Typical? I tried to visualize what the typical suicidal type might look like, so that I might put a face to the person Carlos described. But I had to conclude there probably wasn’t any one image to attach to such a stereotype. What we see on the outside rarely mirrors the person we find on the inside after one has committed the ultimate act of self-persecution. I asked Carlos about the second girl, trying to keep an open mind on the kind of person I thought I might find behind his words.
“She was pretty,” he said, “Cuban born, like me. But if not as successful as the lawyer chick, then at least she seemed well-liked.”
“Well-liked?” That seemed unqualified. “Maybe not by all.”
Carlos laughed faintly. “I suppose.”
I asked him about the third woman. He got quiet again. I heard him take a short breath and then swallow. “Yeah, her.” he said. “You see, hers was the one that told me things were not what they seemed. She had plans that night, Tony. This woman had plans and they didn’t include killing herself.”
“Maybe something came up at the last minute that changed her mind.”
“No way.”
“You’re sure of that?”
“Yes, I am. And Tony, this woman? There’s something else you need to know about her.”
“What’s that?”
“She was one of ours.”
“A cop?”
“Yeah.”
“Anyone I know?”
“You remember Karen Webber?”
“Webber. Yeah, Travis Webber’s sister, the cop from Ipswich. We met her at Travis’ funeral.”
“Ah-huh. And you know she transferred to New Castle, Right?”
“I heard.”
“Yeah, well, she’s number three.”
Now it was my turn to fall silent. I remembered Karen Webber well, a beautiful woman and a good cop. We met her at her brother’s funeral. She drove down from Ipswich to stand in uniform in the rain, unflinching as they buried Travis, still not knowing who killed him or why.

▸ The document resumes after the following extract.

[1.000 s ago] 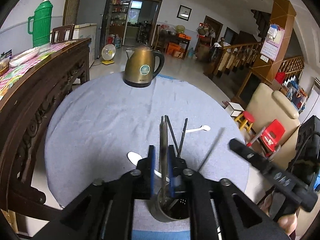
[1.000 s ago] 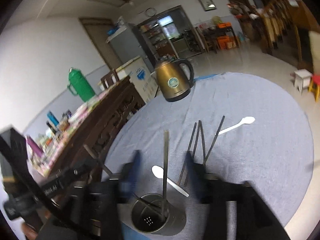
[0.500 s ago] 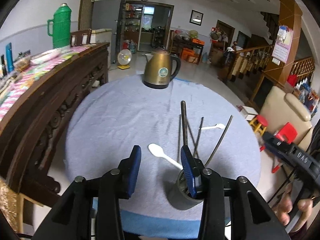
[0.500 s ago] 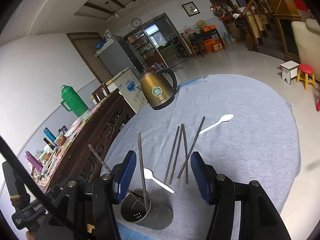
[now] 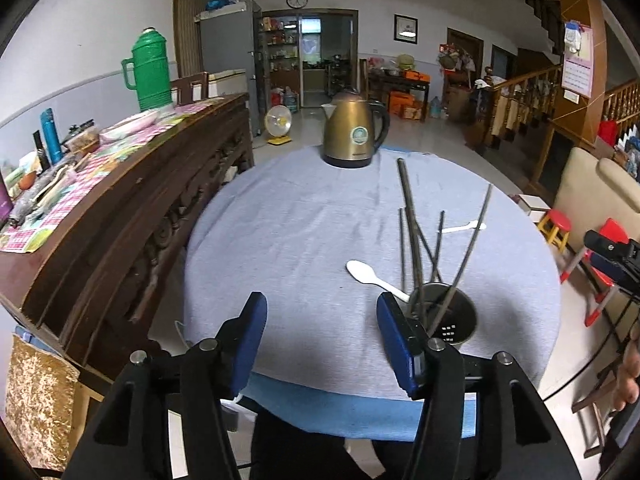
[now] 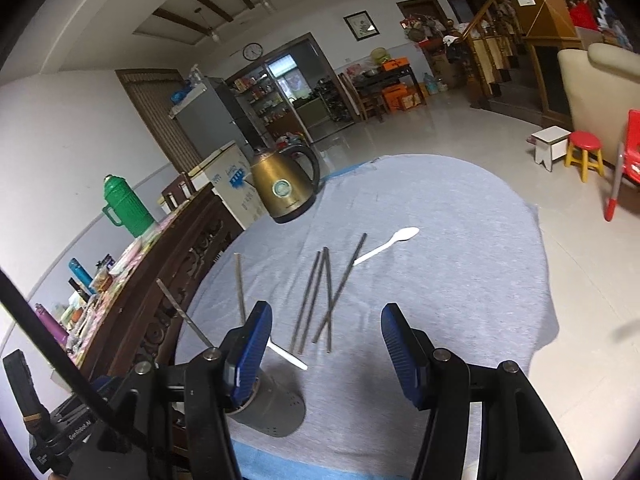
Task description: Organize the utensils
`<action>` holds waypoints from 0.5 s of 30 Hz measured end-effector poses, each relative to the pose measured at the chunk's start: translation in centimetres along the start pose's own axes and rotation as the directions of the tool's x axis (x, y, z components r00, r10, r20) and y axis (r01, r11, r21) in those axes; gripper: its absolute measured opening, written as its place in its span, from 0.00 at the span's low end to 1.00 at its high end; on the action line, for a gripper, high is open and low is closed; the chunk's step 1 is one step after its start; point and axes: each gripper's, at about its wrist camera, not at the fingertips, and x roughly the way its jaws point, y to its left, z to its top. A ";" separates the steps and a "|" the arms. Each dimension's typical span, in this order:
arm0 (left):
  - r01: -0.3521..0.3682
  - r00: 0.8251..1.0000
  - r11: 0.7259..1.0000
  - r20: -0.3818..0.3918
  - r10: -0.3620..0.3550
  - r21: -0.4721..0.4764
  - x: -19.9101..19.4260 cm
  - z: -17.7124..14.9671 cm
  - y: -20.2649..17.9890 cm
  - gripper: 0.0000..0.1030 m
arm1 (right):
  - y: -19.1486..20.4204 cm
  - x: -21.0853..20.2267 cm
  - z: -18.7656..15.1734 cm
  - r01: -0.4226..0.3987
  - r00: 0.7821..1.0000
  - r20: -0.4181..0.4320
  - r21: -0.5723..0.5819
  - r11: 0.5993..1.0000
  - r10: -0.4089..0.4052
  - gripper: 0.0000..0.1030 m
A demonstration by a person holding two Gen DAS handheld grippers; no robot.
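A grey metal utensil holder (image 5: 450, 318) stands near the table's front edge with two metal chopsticks (image 5: 409, 216) leaning in it; it also shows in the right wrist view (image 6: 272, 410). Several more chopsticks (image 6: 326, 294) lie on the grey cloth (image 6: 440, 280) beyond it. One white spoon (image 5: 370, 274) lies beside the holder, another white spoon (image 6: 390, 242) farther back. My left gripper (image 5: 320, 336) is open and empty, left of the holder. My right gripper (image 6: 324, 350) is open and empty, above the cloth near the lying chopsticks.
A brass kettle (image 5: 354, 134) stands at the table's far edge. A dark wooden sideboard (image 5: 120, 200) with a green thermos (image 5: 149, 70) and clutter runs along the left. Stools (image 6: 584, 152) and a sofa stand on the floor to the right.
My left gripper has opened, letting go of a chopstick that now leans in the holder, and has drawn back to the left. My right gripper has risen and pulled back.
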 end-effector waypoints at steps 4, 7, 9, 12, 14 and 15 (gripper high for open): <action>-0.030 0.999 0.999 0.020 0.029 0.032 0.1 -0.6 0.0 0.60 | 0.3 -0.4 0.1 0.009 1.000 0.015 -0.012 1.000 -0.009 0.58; -0.023 1.000 0.999 0.011 0.023 0.038 0.4 -0.7 0.3 0.60 | 1.0 -0.5 0.5 0.011 0.999 0.031 -0.023 1.000 -0.010 0.58; -0.022 1.000 0.999 0.012 0.021 0.031 0.5 -0.7 0.8 0.60 | 1.8 -0.5 0.9 0.016 0.999 0.042 -0.035 0.999 -0.015 0.58; -0.028 0.999 0.999 0.022 0.028 0.017 0.5 -0.6 1.7 0.61 | 2.7 -0.4 1.5 0.017 0.998 0.056 -0.043 0.999 -0.014 0.58; -0.025 1.000 1.000 0.017 0.025 -0.002 0.6 -0.7 2.4 0.62 | 3.2 -0.3 1.8 0.020 0.998 0.059 -0.049 0.999 -0.017 0.59; -0.023 1.000 1.000 0.013 0.023 -0.010 0.7 -0.8 2.7 0.63 | 3.5 -0.1 1.9 0.023 0.998 0.058 -0.052 0.998 -0.020 0.59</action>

The fog had not yet lifted the morning they found Travis slain on the front steps of the New England Institute for Research of Paranormal and Unexplained Phenomena. He participated in group studies there for years, he and others in his workshop, all equally gifted and proficient in the psychic academia of clairvoyance, mental telepathy, bilocation and telekinesis. It was Travis’ love and dedication for his gift that kept him at the institute that night, and his gift that ultimately got him killed.
I remembered Karen telling me they had just promoted her to detective up in Ipswich the week before. Still, she came to the wake and subsequent funeral in full dress uniform. I don’t believe she ever really bought the final report that Carlos and I filed when we closed the case on his murder. I don’t suppose I could blame her, either. The wild and bizarre story that unfolded in the months following his murder still seems hard for me to believe. I imagined that’s the reason Karen Webber transferred to the New Castle police department after I retired. Perhaps she hoped to uncover further clues into her brother’s death that I could not. Heaven knows there were plenty of questions left unanswered in our final report.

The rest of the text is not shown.